WHAT THE EXERCISE ASKS: Set down the final stretch of the data, from the line that holds "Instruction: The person" through the last line, both included, with pictures left out.

PROVIDED DATA:
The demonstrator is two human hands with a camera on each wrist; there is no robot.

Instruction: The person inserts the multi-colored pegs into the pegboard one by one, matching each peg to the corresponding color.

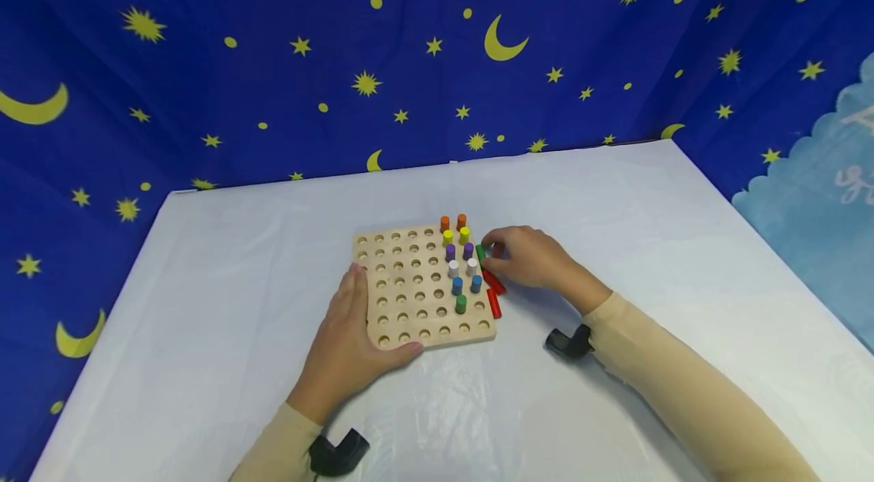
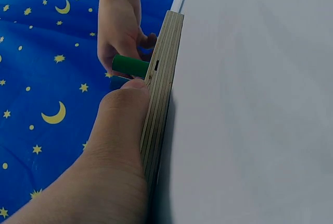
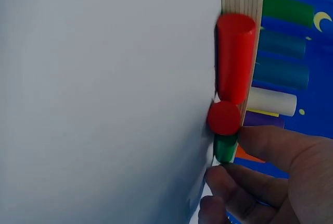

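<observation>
A square wooden peg board [image 1: 408, 288] with rows of round holes lies on the table. My left hand [image 1: 344, 345] steadies its near-left corner, fingers straight along the left side and thumb along the front edge. My right hand [image 1: 532, 258] is at the board's right side, pinching a lying green peg [image 3: 225, 148] between thumb and fingers. Two red pegs [image 1: 495, 303] lie beside it along that edge. Standing in the right-hand columns are pairs of orange, yellow, purple, white and blue pegs [image 1: 476, 284], plus a single green peg [image 1: 460, 304].
The white table [image 1: 273, 239] extends around the board on all sides. Behind it hangs a dark blue cloth [image 1: 307, 72] with yellow moons and stars. A black wrist device [image 1: 339, 453] sits at the left cuff and another [image 1: 570, 343] at the right cuff.
</observation>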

WRITTEN RESPONSE:
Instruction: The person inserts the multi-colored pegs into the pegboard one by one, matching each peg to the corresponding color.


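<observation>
A square wooden peg board [image 1: 408, 288] with rows of round holes lies on the table. My left hand [image 1: 344, 345] steadies its near-left corner, fingers straight along the left side and thumb along the front edge. My right hand [image 1: 532, 258] is at the board's right side, pinching a lying green peg [image 3: 225, 148] between thumb and fingers. Two red pegs [image 1: 495, 303] lie beside it along that edge. Standing in the right-hand columns are pairs of orange, yellow, purple, white and blue pegs [image 1: 476, 284], plus a single green peg [image 1: 460, 304].
The white table [image 1: 273, 239] extends around the board on all sides. Behind it hangs a dark blue cloth [image 1: 307, 72] with yellow moons and stars. A black wrist device [image 1: 339, 453] sits at the left cuff and another [image 1: 570, 343] at the right cuff.
</observation>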

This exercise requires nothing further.